Découvert en France avec Vision aveugle, qui manqua de peu le prix du Cafard 2010 (Egan devait bien finir par l’avoir), le canadien Peter Watts revient au Fleuve Noir avec son premier roman, Starfish (1999), qui exploite ses connaissances en matière de biologie marine. Des débuts en demi-teinte.

 

Vision aveugle ne laissait aucun doute quant au registre de Peter Watts, la hard SF pure, dense et sans concession. Si Starfish ménage davantage son lecteur, l’étendue des connaissances de l’auteur ne manquera pas, une nouvelle fois, de forcer l’admiration. Au menu : anatomie humaine complète, biologie des grands fonds, tectonique et biochimie des plaques, neuroprogrammation, pathologies comportementales, le tout, on l’avoue, à un niveau de précision difficile à évaluer par le novice. Les thèmes de Vision aveugle sont déjà en germe, suggérant peut-être une sorte de trademark de l’auteur : équipage d’humains augmentés et coupés du monde, parano des espaces confinés, immensités hostiles, situation incertaine sur terre, personnage observateur qui n’est pas censé intervenir (mais le fait quand même, par sa simple présence), etc., jusqu’à la qualification des individus adaptés au nouvel environnement de « vampires » (Watts aurait-il pour mission de nous convaincre, à chaque fois, qu’ils existent vraiment ?). Bref, on commence à se sentir agréablement chez soi dans la petite galaxie de l’auteur.
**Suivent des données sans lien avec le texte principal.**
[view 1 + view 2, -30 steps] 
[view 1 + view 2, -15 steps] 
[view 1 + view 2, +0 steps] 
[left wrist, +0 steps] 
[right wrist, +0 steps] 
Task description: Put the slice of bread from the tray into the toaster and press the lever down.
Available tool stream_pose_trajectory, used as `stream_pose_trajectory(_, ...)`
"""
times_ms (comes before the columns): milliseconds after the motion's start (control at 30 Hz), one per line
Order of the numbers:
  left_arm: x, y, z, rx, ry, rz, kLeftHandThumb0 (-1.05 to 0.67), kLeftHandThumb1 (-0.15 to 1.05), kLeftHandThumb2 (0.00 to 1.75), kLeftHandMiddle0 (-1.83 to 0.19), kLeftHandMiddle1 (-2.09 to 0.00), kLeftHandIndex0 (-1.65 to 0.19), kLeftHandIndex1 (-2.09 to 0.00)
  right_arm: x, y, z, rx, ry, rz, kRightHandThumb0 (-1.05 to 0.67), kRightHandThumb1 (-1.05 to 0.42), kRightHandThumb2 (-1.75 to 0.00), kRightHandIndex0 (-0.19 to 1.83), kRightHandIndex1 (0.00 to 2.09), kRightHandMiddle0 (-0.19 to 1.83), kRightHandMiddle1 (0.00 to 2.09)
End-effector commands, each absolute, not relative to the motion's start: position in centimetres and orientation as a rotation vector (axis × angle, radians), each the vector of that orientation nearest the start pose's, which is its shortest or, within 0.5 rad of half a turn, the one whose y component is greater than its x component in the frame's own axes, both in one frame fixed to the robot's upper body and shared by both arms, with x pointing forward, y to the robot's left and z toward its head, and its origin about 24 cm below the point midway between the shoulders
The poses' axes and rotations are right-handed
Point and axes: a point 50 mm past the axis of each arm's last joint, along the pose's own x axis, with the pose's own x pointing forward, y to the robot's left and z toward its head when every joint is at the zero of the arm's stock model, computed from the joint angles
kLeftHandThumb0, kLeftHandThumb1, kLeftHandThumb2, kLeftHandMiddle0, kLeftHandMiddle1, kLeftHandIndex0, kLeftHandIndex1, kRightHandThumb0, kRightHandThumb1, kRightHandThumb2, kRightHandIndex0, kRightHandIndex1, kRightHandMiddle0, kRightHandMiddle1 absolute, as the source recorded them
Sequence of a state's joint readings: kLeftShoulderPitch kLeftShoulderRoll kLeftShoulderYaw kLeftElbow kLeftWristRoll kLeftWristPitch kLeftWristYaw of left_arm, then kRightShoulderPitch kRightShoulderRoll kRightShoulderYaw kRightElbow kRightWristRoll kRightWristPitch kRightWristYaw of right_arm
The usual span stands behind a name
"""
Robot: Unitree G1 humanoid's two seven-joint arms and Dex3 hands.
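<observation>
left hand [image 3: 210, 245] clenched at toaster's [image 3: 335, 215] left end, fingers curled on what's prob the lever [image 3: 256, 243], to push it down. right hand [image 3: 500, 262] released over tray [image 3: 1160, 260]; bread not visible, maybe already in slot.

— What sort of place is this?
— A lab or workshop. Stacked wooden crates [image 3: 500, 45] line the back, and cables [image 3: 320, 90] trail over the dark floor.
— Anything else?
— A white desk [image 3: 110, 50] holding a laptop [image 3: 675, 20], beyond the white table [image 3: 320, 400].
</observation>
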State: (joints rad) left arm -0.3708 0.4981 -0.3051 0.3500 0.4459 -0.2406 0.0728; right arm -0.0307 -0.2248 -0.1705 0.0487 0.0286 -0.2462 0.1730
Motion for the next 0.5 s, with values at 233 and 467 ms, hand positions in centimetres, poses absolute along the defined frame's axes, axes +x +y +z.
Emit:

L’histoire se déroule dans un futur relativement proche, au cœur d’une petite station sous-marine de maintenance, située à proximité de la plaque Juan de Fuca (Nord-Ouest américain) ; à l’intersection des plaques continentale et océanique se situe un rift à forte activité, dont certaines compagnies exploitent l’énergie. À force de vivre dans les grands fonds, au sein d’une faune curieuse, les « rifteurs », choisis sur des critères psychologiques précis, développent des comportements inattendus et vraisemblablement induits par la composition étrange de l’eau autour des cheminées de la faille, qui agit sur leur système de respiration artificielle. Inutile d’en dire plus, le pitch est en lui-même une belle promesse de SF, au cahier des charges assez clair.
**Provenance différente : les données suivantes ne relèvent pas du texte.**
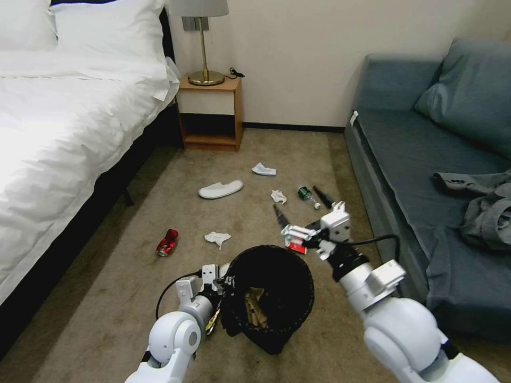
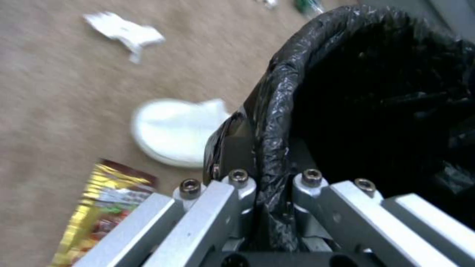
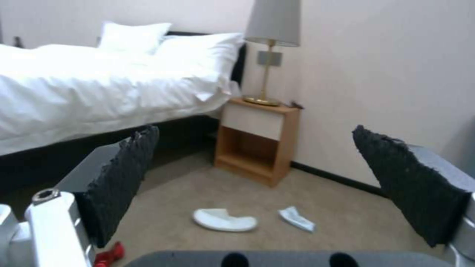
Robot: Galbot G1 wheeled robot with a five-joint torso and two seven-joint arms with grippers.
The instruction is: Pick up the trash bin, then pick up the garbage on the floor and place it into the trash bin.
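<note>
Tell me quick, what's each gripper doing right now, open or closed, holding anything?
Left gripper: closed on the rim of the trash bin.
Right gripper: open, holding nothing, above the floor beyond the bin.

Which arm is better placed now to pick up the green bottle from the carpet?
Probably the right: the right gripper hangs open near the green bottle, while the left gripper is shut on the trash bin rim.

You see: bed [image 1: 64,122] on your left | nightstand [image 1: 210,114] with lamp [image 1: 202,42] by the wall | sofa [image 1: 426,159] on your right | grey cloth [image 1: 484,207] on it
</note>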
Problème : la première partie est assez longuette. Les enjeux ne sont finalement pas si clairs, et la psychologie devient vite lourdingue, plombée par des dialogues répétitifs. Le changement fréquent de personnage n’aide pas, et l’on se sent moins en présence d’un exercice de style maîtrisé, que d’une juxtaposition artificielle de points de vue. L’ensemble a l’air d’un patchwork de notes, d’histoires, et de pistes indépendantes les unes des autres. De fait, et l’éditeur le précise, deux chapitres sont la reproduction quasi-identique d’une nouvelle déjà parue en France (Bifrost n°54). Peut-être en va-t-il de même pour le reste ? Toujours est-il que le roman manque d’unité, et ne parvient pas à faire tenir toutes ses idées sur un même plan narratif, rendant parfois l’intrigue très floue.
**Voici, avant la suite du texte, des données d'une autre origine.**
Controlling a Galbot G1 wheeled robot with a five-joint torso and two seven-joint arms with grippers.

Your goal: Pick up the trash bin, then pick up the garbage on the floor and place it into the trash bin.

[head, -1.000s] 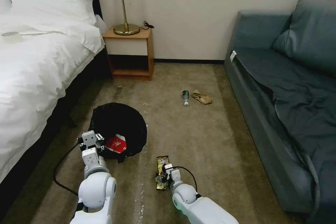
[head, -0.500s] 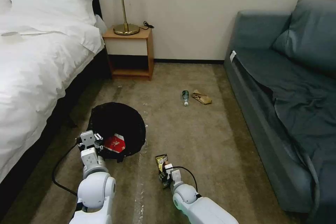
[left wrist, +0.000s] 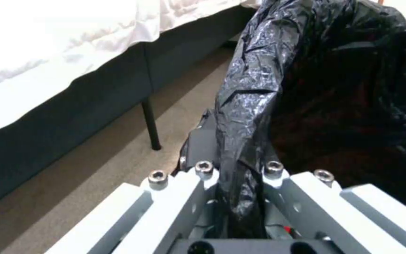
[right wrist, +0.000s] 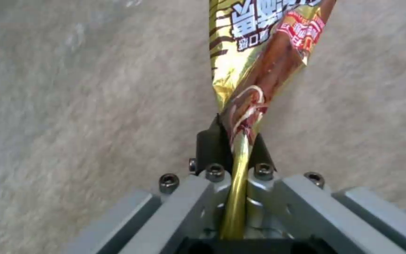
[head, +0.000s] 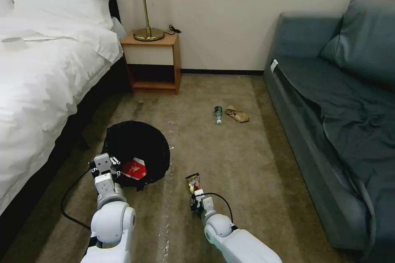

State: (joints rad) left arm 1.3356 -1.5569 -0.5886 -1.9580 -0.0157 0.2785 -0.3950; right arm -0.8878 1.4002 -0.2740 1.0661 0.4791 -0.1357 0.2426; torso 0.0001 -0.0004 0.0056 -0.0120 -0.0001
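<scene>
Both claws grip: left claw (left wrist: 233, 176) clamps trash bin (head: 138, 152) liner; right claw (right wrist: 236, 169) pinches candy wrapper (right wrist: 259, 70) edge, which may slip.

**Materials and finishes**

You see a crinkled, glossy black plastic bag (left wrist: 250, 91), a shiny gold foil wrapper (right wrist: 254, 53), matt rough carpet (head: 230, 152), a wooden nightstand (head: 154, 63), a polished brass lamp (head: 148, 33), and soft white bedding (head: 45, 61).
</scene>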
Heureusement, ce thriller un peu décousu finit par ressembler à quelque chose, lorsqu’au dernier tiers du livre les différentes pistes commencent à converger : psychologie des profondeurs, résonances des mises en quarantaine (sous l’eau, en caisson, en camps), nouvelles formes de vie (aquatiques et gélifiées, pré- et post-humaines), menaces inédites… un pattern général se dessine, et l’intrigue s’emballe, enfin cohérente, laissant à Peter Watts tout le loisir de démontrer la virtuosité technique de son art consommé du dialogue. La fin se dévore d’une traite, dans une sorte de jubilation venant récompenser la patience du lecteur.

 

La conclusion de Starfish n’en est pas vraiment une ; elle met en place les prémisses de ce qui constitue une « trilogie des rifteurs » à venir (mais déjà parue outre-Atlantique). Bancal, inégal, ce premier roman n’en réserve pas moins d’excellents moments, dans lesquels les talents de conteur-ultra-calé-en-sciences de Watts font merveille. On a connu pire.